The White House said Obama plans to "deliver remarks highlighting the workers in the resurgent American automotive and manufacturing sector now that the auto rescue has been completed."
While Ford was the only one of Detroit's three automakers not to receive government assistance as part of the 2009 rescue effort, former Ford CEO Alan Mulally and other Ford executives have frequently said the Dearborn automaker and its own supplier base would have been decimated if GM and Chrysler had gone under.
Since 2011, Ford has added 24,000 jobs in the U.S. and now employs 73,000.
Ford has also been the beneficiary of other government efforts, including a $5.9-billion loan from the Department of Energy to help upgrade factories in several states across the country to build advanced technology vehicles.
So far, Ford has repaid about $1.5 billion of the loan.
The automaker used some of that money from the loan to retool Michigan Assembly so it could build the Focus Electric, C-Max Hybrid and the C-Max Energi. The Ford Focus also is produced at the plant.
The plant has been shutdown since Dec. 24. However, the shutdown is part of Ford's normal business cycle.
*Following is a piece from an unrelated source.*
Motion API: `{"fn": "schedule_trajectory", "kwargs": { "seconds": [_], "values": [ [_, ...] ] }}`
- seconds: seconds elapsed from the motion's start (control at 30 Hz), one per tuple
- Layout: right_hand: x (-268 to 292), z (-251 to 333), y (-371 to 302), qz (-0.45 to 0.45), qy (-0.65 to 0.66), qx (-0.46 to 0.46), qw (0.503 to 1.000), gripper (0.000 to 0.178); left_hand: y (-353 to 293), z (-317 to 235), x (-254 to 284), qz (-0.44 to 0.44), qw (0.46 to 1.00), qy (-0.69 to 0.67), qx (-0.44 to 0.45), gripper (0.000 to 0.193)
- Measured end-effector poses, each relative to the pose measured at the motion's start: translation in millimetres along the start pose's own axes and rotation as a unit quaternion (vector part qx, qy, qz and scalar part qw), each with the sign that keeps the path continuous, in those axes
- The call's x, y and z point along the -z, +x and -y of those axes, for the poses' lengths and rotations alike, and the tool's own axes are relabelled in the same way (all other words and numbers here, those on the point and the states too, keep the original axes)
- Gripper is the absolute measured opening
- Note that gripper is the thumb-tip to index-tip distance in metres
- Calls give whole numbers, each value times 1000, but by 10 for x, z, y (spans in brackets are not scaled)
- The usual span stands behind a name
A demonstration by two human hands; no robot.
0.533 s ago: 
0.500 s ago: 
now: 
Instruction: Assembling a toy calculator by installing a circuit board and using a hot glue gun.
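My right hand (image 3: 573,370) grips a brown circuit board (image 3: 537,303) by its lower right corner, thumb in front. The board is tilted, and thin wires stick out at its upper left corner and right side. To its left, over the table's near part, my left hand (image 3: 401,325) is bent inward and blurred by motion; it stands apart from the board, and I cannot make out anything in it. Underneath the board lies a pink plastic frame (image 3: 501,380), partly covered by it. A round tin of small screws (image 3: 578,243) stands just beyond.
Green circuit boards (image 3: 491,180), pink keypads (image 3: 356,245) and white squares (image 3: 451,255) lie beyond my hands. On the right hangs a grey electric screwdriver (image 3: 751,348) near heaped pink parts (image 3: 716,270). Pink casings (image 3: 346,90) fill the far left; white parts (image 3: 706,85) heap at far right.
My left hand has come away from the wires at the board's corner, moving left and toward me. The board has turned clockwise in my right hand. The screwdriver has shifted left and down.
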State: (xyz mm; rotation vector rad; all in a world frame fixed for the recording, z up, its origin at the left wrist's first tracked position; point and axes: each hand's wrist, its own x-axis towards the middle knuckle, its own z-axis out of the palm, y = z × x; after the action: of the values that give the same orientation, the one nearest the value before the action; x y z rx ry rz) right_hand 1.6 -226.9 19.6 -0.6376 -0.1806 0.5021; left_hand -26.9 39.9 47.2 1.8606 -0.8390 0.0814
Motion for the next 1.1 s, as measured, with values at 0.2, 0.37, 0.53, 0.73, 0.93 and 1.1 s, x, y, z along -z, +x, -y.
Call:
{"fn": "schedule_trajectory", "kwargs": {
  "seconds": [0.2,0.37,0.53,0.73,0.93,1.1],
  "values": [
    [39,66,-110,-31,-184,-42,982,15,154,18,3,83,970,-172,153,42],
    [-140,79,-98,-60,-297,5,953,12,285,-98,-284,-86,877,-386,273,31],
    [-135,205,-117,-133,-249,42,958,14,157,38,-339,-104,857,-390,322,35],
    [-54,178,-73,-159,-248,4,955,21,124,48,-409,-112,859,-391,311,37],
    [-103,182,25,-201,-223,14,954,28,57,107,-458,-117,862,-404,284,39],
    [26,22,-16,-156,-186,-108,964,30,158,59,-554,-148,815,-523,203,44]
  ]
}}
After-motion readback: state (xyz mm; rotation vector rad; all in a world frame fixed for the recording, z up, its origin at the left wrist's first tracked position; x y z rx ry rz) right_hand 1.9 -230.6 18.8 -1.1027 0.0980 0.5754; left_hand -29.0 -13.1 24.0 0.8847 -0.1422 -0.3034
All of Ford's plants in North America were shut down for two weeks, or from Dec. 24 to Jan. 4.
All of the plants 5,000 workers are scheduled to return to work next week.
Last month, the government said it lost $9.26 billion on the U.S. government's automotive industry rescue program.
The government said it recovered $70.42 billion of the $79.68 billion it gave to General Motors, Chrysler, Ally Financial Inc., Chrysler Financial and automotive suppliers through the federal Auto Industry Financing Program. The program was part of the larger Troubled Asset Relief Program, or TARP.
That program was never designed to be profitable.
"This program was a crucial part of the Obama administration's effort to stop the financial crisis and protect the economy from slipping into a second Great Depression," U.S. Treasury Secretary Jack Lew said on Dec. 19.